▸ PROMPT
When copying the listing below, skip every picture and keep each word as it stands.

◇ ◇ ◇

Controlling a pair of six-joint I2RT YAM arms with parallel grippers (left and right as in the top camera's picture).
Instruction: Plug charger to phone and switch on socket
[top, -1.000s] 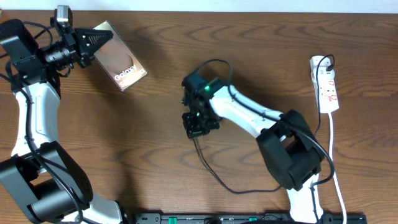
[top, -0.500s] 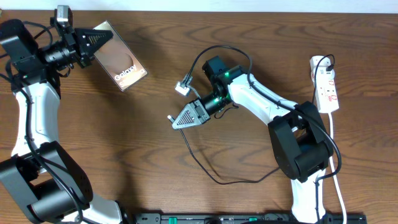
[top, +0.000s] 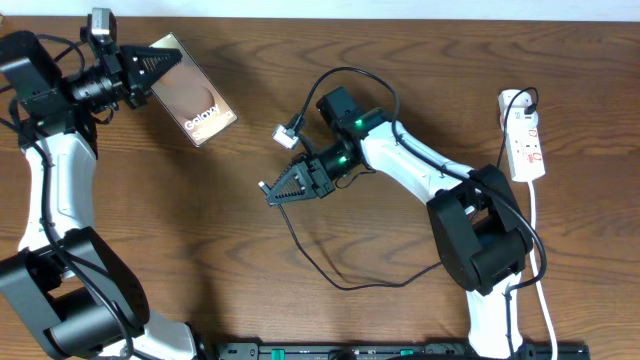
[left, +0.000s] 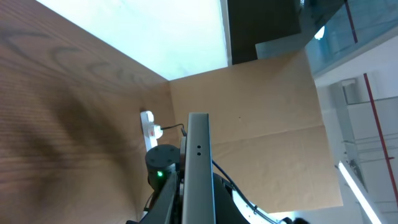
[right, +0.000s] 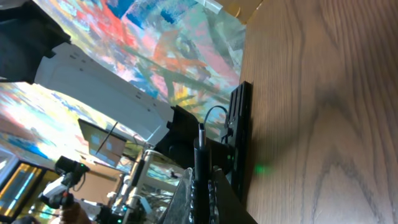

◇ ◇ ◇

▸ EXERCISE RESULT
Controlling a pair of six-joint I2RT YAM arms with parallel grippers (left and right as in the top camera's picture).
Instruction: Plug charger to phone and switch on socket
[top, -1.000s] 
[top, -0.500s] 
[top, +0.000s] 
[left, +0.000s] 
[right, +0.000s] 

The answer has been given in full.